The technical definition of a recession is to have two consecutive quarters of decline in a key metric, in the case of the U.S. economy, it is the measured gross domestic product. You can also probably make the case that two consecutive quarters of rising unemployment constitutes a recession, too, and slackening GDP and employment figures tend to go together. With so much uncertainty in the world, the threat of protectionist policies from the incoming Trump administration that represent big change (and therefore risk that economies don’t like) could shock the U.S. economy and then others where the supply chain for so many products that are made by companies headquartered in the U.S. I am not smart enough to know what America is supposed to do to try to protect its economy and give all people jobs and purpose in a world gone wild with multinationals that are racing us all to the bottom. But what I do know is that any change will cause disruption, and usually with unintended consequences. You can be careful and move slowly or not at all, or just barge in like the proverbial bull and see what happens. We look poised for the latter here in the States, and therefore the world. And that means that IT vendors and IT departments that are subject to the vicissitudes of the economy had better hang on tightly.

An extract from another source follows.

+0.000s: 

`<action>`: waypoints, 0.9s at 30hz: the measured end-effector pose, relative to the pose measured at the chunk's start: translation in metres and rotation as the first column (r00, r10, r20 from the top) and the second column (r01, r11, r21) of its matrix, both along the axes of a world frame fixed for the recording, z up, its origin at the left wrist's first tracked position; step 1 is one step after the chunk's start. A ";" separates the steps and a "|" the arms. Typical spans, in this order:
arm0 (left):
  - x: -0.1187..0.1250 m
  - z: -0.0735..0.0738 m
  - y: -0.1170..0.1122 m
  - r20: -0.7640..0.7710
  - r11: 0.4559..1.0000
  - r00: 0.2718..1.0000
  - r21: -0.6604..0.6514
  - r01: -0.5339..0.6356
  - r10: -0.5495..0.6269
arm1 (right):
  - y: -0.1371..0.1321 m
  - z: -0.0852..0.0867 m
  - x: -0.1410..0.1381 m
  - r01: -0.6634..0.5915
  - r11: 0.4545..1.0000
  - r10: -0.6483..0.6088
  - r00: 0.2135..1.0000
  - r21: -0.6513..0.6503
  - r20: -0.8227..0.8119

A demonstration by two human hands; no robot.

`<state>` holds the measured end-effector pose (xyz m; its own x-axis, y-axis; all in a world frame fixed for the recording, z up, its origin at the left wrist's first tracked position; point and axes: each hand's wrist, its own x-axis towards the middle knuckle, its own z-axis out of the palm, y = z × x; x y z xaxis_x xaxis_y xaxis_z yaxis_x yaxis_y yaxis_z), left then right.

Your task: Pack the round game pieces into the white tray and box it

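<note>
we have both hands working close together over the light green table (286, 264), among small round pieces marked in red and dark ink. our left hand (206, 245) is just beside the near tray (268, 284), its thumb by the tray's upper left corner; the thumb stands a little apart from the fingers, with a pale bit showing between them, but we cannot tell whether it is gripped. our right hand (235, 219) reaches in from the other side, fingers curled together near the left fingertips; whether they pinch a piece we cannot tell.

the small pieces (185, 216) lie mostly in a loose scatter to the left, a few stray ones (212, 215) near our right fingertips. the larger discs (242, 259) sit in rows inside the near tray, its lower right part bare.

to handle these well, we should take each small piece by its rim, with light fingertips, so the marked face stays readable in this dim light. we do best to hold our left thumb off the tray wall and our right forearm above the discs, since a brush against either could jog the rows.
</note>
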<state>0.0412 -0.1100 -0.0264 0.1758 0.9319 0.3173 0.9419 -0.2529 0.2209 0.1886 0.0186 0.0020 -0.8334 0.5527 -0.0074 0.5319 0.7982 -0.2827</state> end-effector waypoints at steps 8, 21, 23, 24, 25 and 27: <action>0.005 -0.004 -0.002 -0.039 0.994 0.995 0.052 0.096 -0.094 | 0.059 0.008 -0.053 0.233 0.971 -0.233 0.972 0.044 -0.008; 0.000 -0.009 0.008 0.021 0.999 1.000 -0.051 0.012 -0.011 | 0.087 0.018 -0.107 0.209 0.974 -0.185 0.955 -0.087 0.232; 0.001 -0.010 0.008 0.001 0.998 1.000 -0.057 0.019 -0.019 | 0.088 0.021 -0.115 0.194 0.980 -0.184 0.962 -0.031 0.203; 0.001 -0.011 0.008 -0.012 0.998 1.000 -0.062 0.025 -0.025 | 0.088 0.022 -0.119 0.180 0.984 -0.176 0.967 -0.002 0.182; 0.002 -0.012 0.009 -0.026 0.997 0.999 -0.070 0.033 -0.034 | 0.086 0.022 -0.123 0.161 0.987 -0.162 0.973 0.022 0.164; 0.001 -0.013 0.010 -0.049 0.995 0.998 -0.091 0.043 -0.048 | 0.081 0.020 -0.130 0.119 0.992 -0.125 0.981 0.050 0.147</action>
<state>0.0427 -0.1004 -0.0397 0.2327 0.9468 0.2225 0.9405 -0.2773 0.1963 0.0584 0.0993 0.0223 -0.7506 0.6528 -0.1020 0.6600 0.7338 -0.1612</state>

So, one quarter down for servers, and we still have a fourth quarter ahead for the year that probably will not see growth. And maybe not the first and second quarters of 2017 because there are so many processors and coprocessors coming out in the middle to late parts of the year. Those who can’t wait will argue for deep price cuts and those who can, will. And that will probably mean revenues fall faster than shipments, particularly among enterprises that can wait rather than buy in the next three quarters. If it were me trying to figure out what to do, I would be waiting for the “Skylake” Xeons, the “Zen” Opterons, and the Power9 processors if that was at all feasible.
According to IDC, which counts factory revenues out of the OEM and ODM server makers (meaning revenues out of the warehouse and into direct customers and into the channel, not at the end user level), server makers pushed 2.38 million machines in the third quarter ended in September, a decline of 4.6 percent compared to the year ago period. Revenues fell by 7 percent to $12.5 billion. Constricted spending by enterprises was cited by IBM, Hewlett Packard Enterprise, and Intel in their most recent quarterly reports, and others also took the enterprise hit. Hyperscalers and cloud builders also pulled back, although from IDC’s data, the ODMs that sell directly to the hyperscalers and cloud builders did well and it looks like Dell, HPE, and Lenovo, which also sell custom servers for the massive datacenters that these clients operate, did not do as well. (If the ODMs were up selling to these upper echelon customers, as they were with revenues up 6.8 percent to $1.3 billion in the quarter, then someone had to be down for the entire service provider segment to be down.)
IBM, thanks in large part to the coming to the end of the z13 generation of System z mainframes, stomached a 32.9 percent revenue decline in the third quarter, to $864.4 million. It is significant for those of us who are encouraging the Power Systems business to grow that sales of non-X86 servers were off by 30.1 percent to $1.3 billion. IBM has 64.3 percent share of the non-X86 server segment, and our guess is about a third of that is Power Systems, which looks like it may have declined by as much as the mainframe business did.
Gartner does break out the RISC/Itanium Unix business separately, and according to its statistics, the entire world consumed only 14,485 such machines in the quarter, down by 37.7 percent, generating revenues of a paltry $658.2 million. IBM’s revenues in the RISC/Unix segment were off 40.6 percent to $364.6 million, against shipments of 7,623 units, down 28.7 percent. Any time revenues are declining faster than units, that is a bad thing. (Well, any time there is decline, that is a bad thing.) We have no idea how well or poorly the IBM i on Power Systems business did, but it is our guess that it did not decline like that of the AIX portion of the base. And these poor revenue figures come despite a big jump in Linux-on-Power sales. Even the big “Summit” and “Sierra” supercomputers that IBM is building for the US Department of Energy for the fall of next year won’t help much, since they will have fewer than 7,000 units across both systems. Yes, that will help boost the revenues, but it is a one-time bump unless IBM can be more aggressive about commercializing the nodes in these systems. Big Blue has been trying, as we have previously discussed.
As we look into 2017, we are hopeful that Power9 gets formally adopted by Google and Rackspace and that IBM gets a bump up from the supercomputer and machine learning sectors for the Power platform, and that IBM i and AIX shops that have been sitting on the sidelines, waiting for new iron with better economics and technical capabilities, get into the game. But we think it is going to be a couple of long quarters before that might happen.